Мы пробыли вместе недолго, потому что почти сразу же мне надо было уезжать в Суровикино, но в течение недели, пока я находился в Новочеркасске, Лак был занят, а его огромная ценность была в том, что он переводил, используя как свой мозг, так и язык, и улавливал такие косвенные намеки, которые никакой русский переводчик не смог или не стал бы переводить мне. Муся часто разговаривала с генералами и передавала то, что слышала, как делал и Алекс, когда бывал достаточно трезв для этого, но у Лака были и другие достоинства. Приехав с женой из Петрограда, он был хорошо знаком с теми, кто часто устраивал званые вечера для вновь прибывших беженцев, и мог просеять всевозможные слухи. Впрочем, этим могла заниматься и его жена.

В тот вечер, как мы прибыли в Суровикино, впервые пошел снег. Какое-то время то начинался, то прекращался холодный мелкий дождь, который, по сути, не был ни дождем, ни снегом, а чем-то средним, но теперь поднялся ветер, деревья склонились под напором бури. Ветер стаскивал одежду, ползал по спине и морозил пальцы, потом пошел снег, из темноты вихрем возникли легкие хлопья и толстым слоем легли на землю, выделяясь белизной на черном, стальном фоне домов. Становилось все холоднее, люди уткнули носы в поднятые воротники, и округа стала чудесно выглядеть под мантией белого цвета, полная домов с теплыми желтыми огнями окон. За ними лежали холмы в четких черных и фиолетовых красках.

На следующий день опять пошел дождь, но от этого первого снега царило какое-то ощущение возбуждения, особенно среди британцев. Уже снова стало грязно, канавы были полны снежной жижи, но мы заметили, как звук колоколов церкви приглушается падающими хлопьями, и нам захотелось поскорее увидеть знаменитую русскую зиму.

Мы намеревались осмотреть одну медицинскую часть, устроившуюся в деревне, потому что бывший со мной офицер по имени Роч крайне интересовался вопросом немедленной и длительной изоляции больных тифом. Он перенес, однако, жестокий шок, увидев полное отсутствие каких-либо мер в этом направлении. Подготовка больных к перевозке в санитарных поездах, завернутых только в стерилизованные одеяла, в то время как их инфицированная одежда систематически пропаривается и готовится к повторной выдаче, представлялась нам достаточно простым делом после того, что мы видели во Франции, но здесь для русской медицины это все еще было недостижимой вещью.

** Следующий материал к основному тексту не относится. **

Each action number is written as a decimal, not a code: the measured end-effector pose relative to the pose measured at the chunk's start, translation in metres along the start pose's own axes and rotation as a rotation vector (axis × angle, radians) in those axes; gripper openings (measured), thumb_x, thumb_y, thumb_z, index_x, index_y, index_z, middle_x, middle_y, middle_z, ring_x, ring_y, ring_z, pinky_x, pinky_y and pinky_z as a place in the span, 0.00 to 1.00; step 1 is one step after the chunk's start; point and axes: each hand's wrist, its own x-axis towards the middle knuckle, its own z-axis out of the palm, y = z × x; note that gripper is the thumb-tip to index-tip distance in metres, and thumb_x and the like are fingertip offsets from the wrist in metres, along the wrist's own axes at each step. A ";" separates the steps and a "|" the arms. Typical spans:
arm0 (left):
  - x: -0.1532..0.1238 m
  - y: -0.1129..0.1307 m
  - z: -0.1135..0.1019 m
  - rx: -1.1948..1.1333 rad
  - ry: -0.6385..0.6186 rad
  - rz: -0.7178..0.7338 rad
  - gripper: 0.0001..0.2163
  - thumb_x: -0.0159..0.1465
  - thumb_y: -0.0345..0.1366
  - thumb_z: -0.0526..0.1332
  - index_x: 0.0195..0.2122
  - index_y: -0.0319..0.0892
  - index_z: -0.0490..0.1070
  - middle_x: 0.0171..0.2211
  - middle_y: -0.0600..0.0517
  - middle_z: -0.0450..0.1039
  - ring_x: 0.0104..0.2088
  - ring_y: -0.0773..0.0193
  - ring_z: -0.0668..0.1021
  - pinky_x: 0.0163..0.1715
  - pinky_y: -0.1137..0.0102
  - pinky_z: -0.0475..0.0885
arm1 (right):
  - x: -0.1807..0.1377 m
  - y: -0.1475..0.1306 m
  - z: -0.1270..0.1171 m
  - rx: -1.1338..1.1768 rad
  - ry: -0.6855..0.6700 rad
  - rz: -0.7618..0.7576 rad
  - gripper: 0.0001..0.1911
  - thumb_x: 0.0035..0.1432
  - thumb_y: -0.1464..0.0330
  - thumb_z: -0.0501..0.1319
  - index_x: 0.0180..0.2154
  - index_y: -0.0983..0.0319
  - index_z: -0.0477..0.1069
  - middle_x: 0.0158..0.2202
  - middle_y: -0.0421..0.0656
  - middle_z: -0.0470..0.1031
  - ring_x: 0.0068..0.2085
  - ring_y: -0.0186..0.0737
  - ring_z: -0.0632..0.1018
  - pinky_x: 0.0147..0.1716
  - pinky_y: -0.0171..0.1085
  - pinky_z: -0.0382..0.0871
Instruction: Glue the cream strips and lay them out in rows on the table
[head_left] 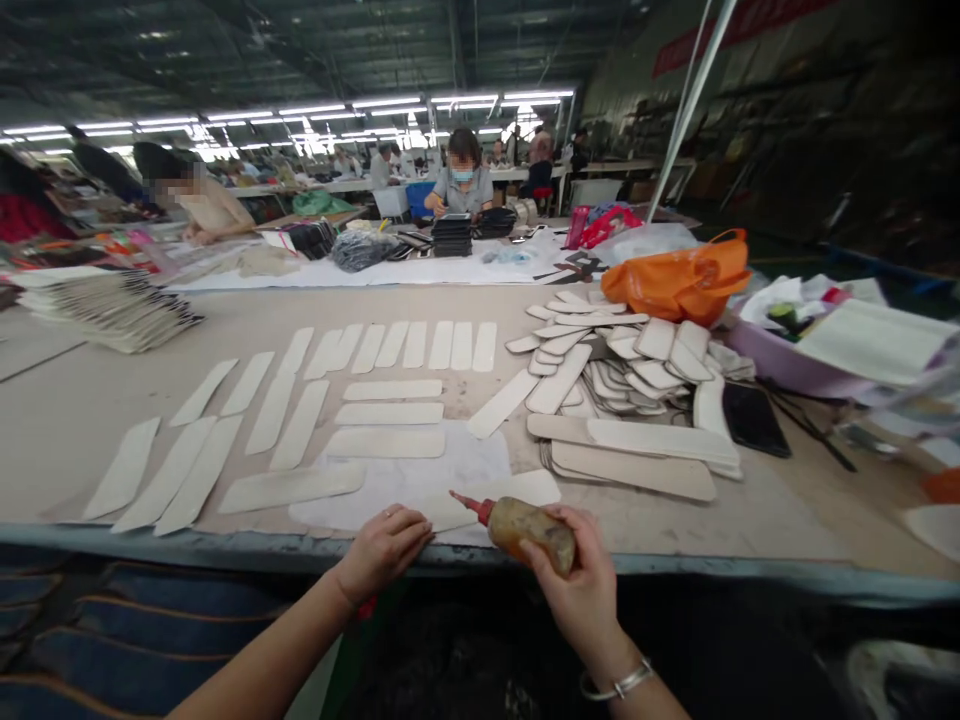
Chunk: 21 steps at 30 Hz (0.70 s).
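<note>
My right hand (589, 585) is wrapped around a squeeze bottle of yellowish-brown contents (529, 530). The bottle lies tilted, and its red nozzle points left, above a long white strip (517, 492) near the table's front edge. At the strip's left end, my left hand (386, 548) has its fingers closed together at the edge; the fingertips are partly hidden. Beneath the strip lies a white sheet (472, 455). Several similar white strips (390, 413) are laid out flat in rows to the left and beyond.
Right of the strips is a heap of rounded pale pieces (622, 365), with longer strips (637, 465) stacked in front. An orange bag (679, 280), a black phone (754, 420) and a purple basin (780, 355) stand farther right. Layered sheets (112, 305) lie left. A co-worker (461, 180) sits opposite.
</note>
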 end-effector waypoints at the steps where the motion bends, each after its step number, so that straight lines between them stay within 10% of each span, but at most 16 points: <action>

Дело еще осложнялось тем, что вся одежда, одеяла и любое другое имущество, побывавшее в пользовании у солдата сколь угодно короткое время, с этого момента считалось его личной собственностью. Однако Роч настоял на посещении стерилизующих и дезинфицирующих устройств, и нам раскрылось страшное состояние дел.

Какой-то подвал использовался как "серный ящик" для дезинфекции одежды, но, судя по стремлению потянуть время и изменить распоряжение русского офицера-медика, этот аппарат не использовался. В конце концов нас подвели к неприглядного вида бойлеру на колесах.

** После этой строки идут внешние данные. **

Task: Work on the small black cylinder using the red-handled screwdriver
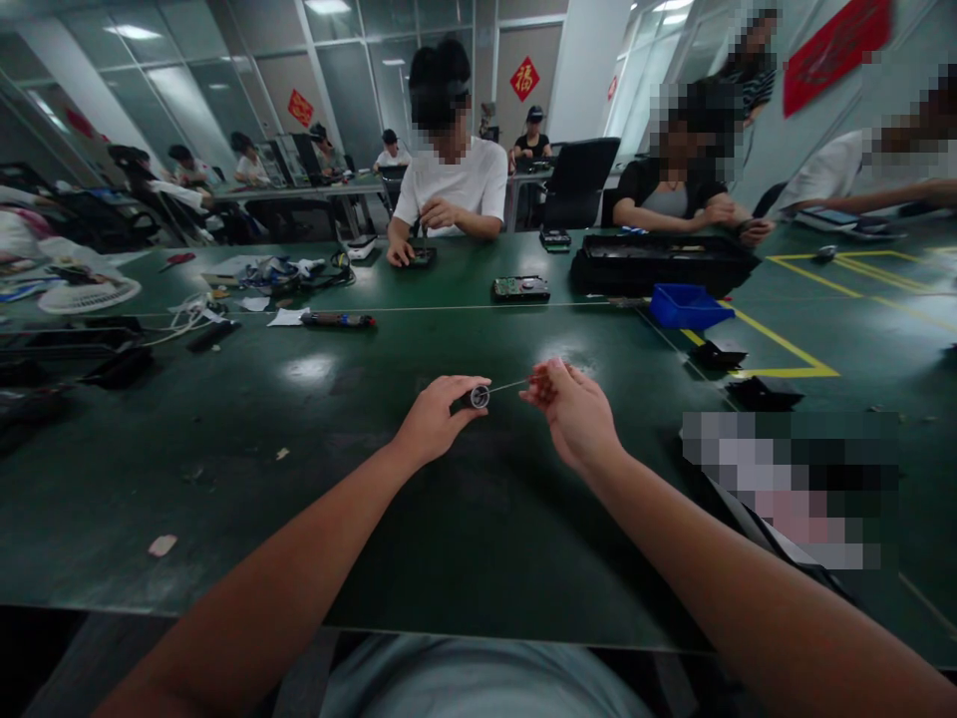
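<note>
Over the middle of the green table [329, 538], my left hand [441, 414] is closed around a small dark cylinder [479, 398]. The cylinder's round end, with a pale rim, faces me, and the fingers cover part of its side. My right hand [572, 409] is closed with its fingers pinched on a thin metal rod [509, 386]. The rod points left, and its far end reaches the rim of the cylinder; whether it goes inside I cannot tell. The end within my right fingers is hidden.
Across the table a co-worker [453, 184] handles a small dark device. A hard drive [521, 288], a long black casing [665, 264] and a blue bin [688, 306] stand beyond my hands. A dark tool [338, 320] lies left; a pixelated item [785, 489] lies right.
</note>
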`<state>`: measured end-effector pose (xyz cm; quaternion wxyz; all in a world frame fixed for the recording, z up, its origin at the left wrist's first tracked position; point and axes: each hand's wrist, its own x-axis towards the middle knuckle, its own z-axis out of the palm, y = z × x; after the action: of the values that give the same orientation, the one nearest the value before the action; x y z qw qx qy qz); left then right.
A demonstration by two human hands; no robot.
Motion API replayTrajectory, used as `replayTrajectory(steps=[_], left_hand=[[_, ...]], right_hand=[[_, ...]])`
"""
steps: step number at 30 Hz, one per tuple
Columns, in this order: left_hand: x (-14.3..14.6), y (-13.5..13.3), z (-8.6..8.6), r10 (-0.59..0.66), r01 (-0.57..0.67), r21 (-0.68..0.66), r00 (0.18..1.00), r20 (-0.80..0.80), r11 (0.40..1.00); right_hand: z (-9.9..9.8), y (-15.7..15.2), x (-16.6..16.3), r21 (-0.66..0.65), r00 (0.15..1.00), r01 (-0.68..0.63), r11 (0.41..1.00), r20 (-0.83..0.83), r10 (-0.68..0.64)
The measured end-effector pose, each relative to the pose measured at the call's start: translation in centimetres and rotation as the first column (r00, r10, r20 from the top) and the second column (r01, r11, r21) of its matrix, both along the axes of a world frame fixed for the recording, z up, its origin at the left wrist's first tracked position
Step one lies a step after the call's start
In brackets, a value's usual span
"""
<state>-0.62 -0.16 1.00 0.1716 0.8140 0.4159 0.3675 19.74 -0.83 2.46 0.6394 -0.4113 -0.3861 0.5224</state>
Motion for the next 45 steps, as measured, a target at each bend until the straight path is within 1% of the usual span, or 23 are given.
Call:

– Он постоянно использовался вплоть до самого недавнего времени, честное слово, – уверяли нас. – Он только сейчас простаивает, потому что человек, который в нем разбирается, заболел.

Машина, несмотря на вид, была совершенно в рабочем состоянии, но наверняка не использовалась уже несколько месяцев, и, несмотря на протесты со всех сторон, Роч упорствовал в своем наступлении на этот "серный ящик". Опять начались проволочки и предложения альтернативы.

– Я хочу видеть серный ящик! – настаивал Роч.

– Но мы же показали вам серный ящик! – отвечал русский.

– Это не серный ящик.

– Разве?

– Нет!

– Но очень эффективный.

– Это не серный ящик.

В конце концов кто-то что-то шепнул русскому доктору, и тот обратился к Рочу.

– Надо отыскать человека, у которого ключи, – сообщил он. – Похоже, он куда-то исчез. Мы уже послали поискать его.